I strongly suspect that much of the reason
for the failure of imagination on the part of these early pioneers of
imaginative fiction was in the very word “destination”, as in the first movie
title listed above. It was hard for them to wrap their minds around the idea of
empty space (a.k.a., in orbit) being a destination. Some solid surface to land
on was required for that.
In any event, despite such a stupendous
initial flight, Smith was not about to hang around the solar system for an
instant longer than he had to. He is off to the stars! Believe it or not, this
was uncharted territory for science fiction when Skylark was being
written. In the end, the novel shared the palm for “first extra-solar
adventure” with Edmond Hamilton’s first Interstellar Patrol adventure “Crashing Suns”, which was published in the very same month (August
1928) by the magazine Weird Tales. (So something was
undoubtedly in the water that year!) Prior to that “august” month,
extraterrestrial voyages had been restricted to worlds within our solar system.

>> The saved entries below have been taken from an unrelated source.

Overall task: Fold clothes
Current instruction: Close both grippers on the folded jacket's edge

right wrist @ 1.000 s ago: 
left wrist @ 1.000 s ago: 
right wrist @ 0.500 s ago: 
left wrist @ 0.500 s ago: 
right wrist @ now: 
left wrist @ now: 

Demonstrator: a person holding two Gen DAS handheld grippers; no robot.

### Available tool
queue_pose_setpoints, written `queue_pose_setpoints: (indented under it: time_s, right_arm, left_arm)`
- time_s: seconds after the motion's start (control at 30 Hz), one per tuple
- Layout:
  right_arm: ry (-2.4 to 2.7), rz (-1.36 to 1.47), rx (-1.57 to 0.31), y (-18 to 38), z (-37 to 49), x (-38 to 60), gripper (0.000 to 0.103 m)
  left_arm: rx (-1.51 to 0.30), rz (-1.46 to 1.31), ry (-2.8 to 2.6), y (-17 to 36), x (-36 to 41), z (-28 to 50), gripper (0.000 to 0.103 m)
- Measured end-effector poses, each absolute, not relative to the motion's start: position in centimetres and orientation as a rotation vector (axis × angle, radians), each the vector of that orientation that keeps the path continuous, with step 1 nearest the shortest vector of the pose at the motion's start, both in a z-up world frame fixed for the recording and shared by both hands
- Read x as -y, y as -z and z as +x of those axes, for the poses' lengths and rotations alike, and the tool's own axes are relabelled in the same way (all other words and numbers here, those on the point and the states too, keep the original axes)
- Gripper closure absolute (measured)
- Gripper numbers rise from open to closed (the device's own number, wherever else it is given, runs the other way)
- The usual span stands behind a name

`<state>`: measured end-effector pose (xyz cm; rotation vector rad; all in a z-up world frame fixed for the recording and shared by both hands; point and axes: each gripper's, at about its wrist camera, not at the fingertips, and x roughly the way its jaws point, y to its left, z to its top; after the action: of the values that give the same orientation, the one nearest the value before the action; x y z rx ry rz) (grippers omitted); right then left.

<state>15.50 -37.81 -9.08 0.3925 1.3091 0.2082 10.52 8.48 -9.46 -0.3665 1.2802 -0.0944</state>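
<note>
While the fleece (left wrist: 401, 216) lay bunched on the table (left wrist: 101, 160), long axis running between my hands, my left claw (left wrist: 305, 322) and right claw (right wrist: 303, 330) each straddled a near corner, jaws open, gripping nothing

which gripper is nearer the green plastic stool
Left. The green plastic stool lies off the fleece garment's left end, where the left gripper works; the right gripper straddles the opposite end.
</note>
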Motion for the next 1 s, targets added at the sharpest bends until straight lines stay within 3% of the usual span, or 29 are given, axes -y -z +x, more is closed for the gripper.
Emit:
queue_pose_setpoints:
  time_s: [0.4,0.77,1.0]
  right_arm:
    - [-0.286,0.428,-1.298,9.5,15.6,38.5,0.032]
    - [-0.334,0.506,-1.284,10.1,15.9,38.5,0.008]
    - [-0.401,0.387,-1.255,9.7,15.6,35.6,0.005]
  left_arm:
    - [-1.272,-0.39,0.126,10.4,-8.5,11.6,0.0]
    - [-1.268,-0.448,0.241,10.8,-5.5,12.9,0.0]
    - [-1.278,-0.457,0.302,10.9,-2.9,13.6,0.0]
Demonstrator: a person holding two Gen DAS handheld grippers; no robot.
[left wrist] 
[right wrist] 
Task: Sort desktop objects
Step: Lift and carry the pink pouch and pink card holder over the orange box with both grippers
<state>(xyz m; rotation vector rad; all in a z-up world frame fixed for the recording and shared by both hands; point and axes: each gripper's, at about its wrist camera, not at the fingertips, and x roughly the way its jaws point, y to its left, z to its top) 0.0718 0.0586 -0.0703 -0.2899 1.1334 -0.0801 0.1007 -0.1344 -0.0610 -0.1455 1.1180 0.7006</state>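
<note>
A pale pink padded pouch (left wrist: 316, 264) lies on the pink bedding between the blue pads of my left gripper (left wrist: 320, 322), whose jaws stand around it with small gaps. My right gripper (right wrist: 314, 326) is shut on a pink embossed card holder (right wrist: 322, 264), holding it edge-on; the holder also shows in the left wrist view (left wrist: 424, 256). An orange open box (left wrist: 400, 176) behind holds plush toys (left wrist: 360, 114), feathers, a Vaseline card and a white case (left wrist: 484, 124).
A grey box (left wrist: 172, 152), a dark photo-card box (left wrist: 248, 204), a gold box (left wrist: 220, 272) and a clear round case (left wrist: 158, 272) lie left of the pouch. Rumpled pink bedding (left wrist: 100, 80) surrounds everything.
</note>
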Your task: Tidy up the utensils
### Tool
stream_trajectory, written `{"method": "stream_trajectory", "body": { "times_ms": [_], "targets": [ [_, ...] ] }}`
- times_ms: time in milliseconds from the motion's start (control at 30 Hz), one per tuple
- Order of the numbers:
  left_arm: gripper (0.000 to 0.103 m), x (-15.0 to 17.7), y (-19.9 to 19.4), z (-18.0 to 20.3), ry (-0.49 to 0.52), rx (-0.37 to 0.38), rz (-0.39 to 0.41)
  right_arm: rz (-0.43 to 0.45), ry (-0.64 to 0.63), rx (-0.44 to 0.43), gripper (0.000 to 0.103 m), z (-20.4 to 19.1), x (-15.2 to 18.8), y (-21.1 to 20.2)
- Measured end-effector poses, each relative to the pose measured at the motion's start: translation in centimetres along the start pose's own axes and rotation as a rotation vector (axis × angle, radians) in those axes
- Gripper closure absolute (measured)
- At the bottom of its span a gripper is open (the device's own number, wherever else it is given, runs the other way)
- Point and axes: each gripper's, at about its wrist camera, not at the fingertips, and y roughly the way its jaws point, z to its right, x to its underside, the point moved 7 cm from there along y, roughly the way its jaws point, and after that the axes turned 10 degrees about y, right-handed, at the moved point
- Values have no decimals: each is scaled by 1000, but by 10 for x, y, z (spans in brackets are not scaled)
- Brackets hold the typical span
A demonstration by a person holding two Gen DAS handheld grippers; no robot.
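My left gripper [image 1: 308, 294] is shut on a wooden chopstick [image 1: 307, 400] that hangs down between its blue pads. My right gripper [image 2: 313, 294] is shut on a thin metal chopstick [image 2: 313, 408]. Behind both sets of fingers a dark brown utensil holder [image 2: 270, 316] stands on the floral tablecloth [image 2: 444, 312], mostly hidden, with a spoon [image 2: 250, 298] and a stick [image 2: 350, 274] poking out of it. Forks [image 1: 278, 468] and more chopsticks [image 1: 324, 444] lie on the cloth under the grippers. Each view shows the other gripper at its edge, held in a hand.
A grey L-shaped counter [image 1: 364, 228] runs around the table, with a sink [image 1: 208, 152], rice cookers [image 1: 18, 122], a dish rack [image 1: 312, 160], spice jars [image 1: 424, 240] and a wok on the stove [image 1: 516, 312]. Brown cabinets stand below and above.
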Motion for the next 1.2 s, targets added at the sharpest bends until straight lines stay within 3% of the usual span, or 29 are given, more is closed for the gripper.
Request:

But ever after, it was “Sic itur ad atsra.” (The Aeneid, Book IX, Line
641)
*
A
notable exception to this catalogue is the 1950 film Project Moonbase.
Finally, a movie that has even a distant resemblance to reality. Initial
flights into orbit, followed by the building of a space station, and then and
only then an attempt to fly out to the Moon – and even then, only a flyby
mission (around the Far Side and back).